▸ YOUR TASK: Find the word "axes" in the data below and copy each line that holds it.

(Records from a data collection)
◆ ◆ ◆ ◆ ◆ ◆ ◆

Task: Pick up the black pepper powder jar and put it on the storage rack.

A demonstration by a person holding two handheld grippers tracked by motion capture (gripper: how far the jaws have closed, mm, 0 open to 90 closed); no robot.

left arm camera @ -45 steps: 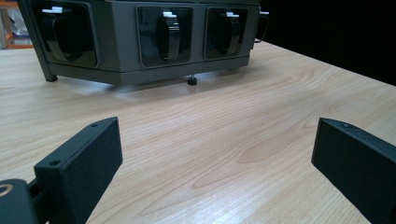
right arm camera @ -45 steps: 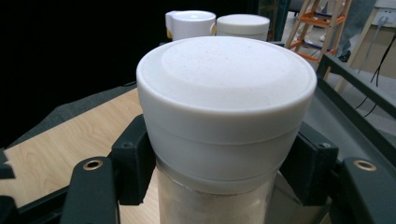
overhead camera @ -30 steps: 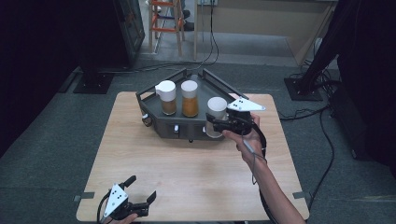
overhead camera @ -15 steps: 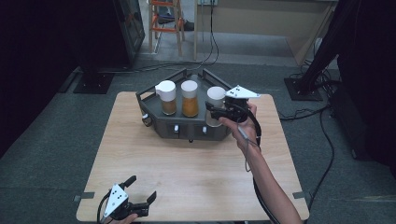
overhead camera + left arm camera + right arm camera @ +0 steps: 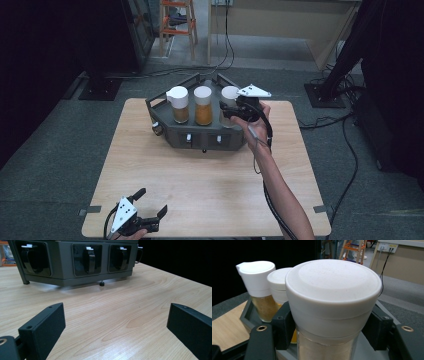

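Observation:
A grey three-sided rack (image 5: pixel 200 137) stands at the table's far middle. Two white-lidded jars of orange-brown powder, one at the left (image 5: pixel 178 104) and one in the middle (image 5: pixel 203 105), stand on it. My right gripper (image 5: pixel 230 113) is shut on a third white-lidded jar (image 5: pixel 229 95) at the rack's right end. In the right gripper view its jaws clamp that jar (image 5: pixel 332 297) just under the lid; whether its base rests on the rack is hidden. My left gripper (image 5: pixel 151 201) is open and holds nothing, low at the table's front left edge, facing the rack (image 5: pixel 62 275).
The rack's front face has three dark recesses with knobs (image 5: pixel 88 258). Bare wooden table (image 5: pixel 210 185) lies between the rack and the left gripper. Cables (image 5: pixel 345 130) run over the floor to the right, and an orange ladder (image 5: pixel 177 20) stands behind.
My right gripper has moved up and away with the third jar, from lower at the rack's right front to level with the other two lids. The left gripper has stayed put.

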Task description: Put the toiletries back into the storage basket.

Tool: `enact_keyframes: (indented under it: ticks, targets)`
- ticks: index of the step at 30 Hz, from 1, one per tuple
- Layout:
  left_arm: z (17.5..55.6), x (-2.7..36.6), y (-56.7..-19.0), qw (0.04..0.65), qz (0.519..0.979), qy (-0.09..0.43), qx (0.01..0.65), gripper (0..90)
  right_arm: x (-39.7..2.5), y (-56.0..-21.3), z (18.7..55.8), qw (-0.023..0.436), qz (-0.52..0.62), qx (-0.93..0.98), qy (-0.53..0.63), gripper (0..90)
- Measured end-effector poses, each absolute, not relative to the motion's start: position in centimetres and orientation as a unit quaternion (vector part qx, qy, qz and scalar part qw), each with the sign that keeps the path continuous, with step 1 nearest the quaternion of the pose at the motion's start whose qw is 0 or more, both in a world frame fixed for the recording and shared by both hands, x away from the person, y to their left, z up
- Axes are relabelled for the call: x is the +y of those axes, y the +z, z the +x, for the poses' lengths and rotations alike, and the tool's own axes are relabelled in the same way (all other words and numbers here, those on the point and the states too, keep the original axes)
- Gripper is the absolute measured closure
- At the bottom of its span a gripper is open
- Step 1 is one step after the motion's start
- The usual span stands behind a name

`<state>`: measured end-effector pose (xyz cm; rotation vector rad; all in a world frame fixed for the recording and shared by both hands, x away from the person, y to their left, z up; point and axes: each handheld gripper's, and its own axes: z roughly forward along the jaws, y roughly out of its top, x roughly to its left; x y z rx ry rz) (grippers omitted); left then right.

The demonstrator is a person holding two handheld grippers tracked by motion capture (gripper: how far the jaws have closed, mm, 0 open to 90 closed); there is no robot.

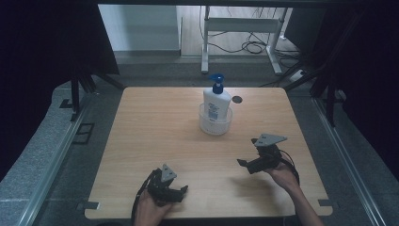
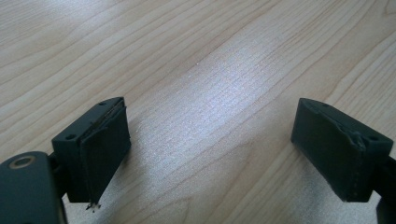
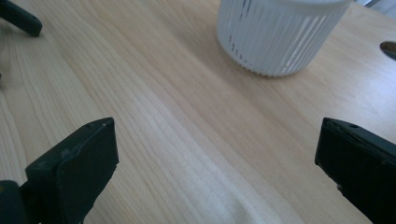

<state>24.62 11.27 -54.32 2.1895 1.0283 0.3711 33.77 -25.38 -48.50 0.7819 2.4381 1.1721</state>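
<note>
Both grippers sit low near the front edge of the wooden table [image 1: 155, 122]. The left gripper [image 1: 181, 190] rests by the front left corner, jaws spread wide with only bare wood grain between them. The right gripper [image 1: 244, 163] hovers toward the front right, jaws likewise parted and holding nothing, facing the white slatted basket [image 1: 215, 125]. That basket stands toward the back edge, around the middle, and a white pump bottle [image 1: 217, 101] with a blue pump stands upright inside it, well apart from both grippers.
</note>
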Motion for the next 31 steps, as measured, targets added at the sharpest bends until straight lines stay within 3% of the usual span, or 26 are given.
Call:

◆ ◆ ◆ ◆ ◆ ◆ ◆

▸ REPLY:
- Axes are relabelled for the call: x is the +y of those axes, y the +z, z the +x, for the poses' lengths and rotations alike, and the tool's own axes are relabelled in the same way (all other words and numbers here, those on the point and the states too, keep the original axes)
`<state>`: measured end-effector pose (xyz cm; rotation vector rad; all in a world frame fixed for the recording and shared by both hands, x away from the person, y to their left, z up; point and axes: each handheld gripper's, and its own axes: z roughly forward along the jaws, y roughly out of its top, x roughly to its left; x y z rx ry rz) (grippers omitted); left then right.

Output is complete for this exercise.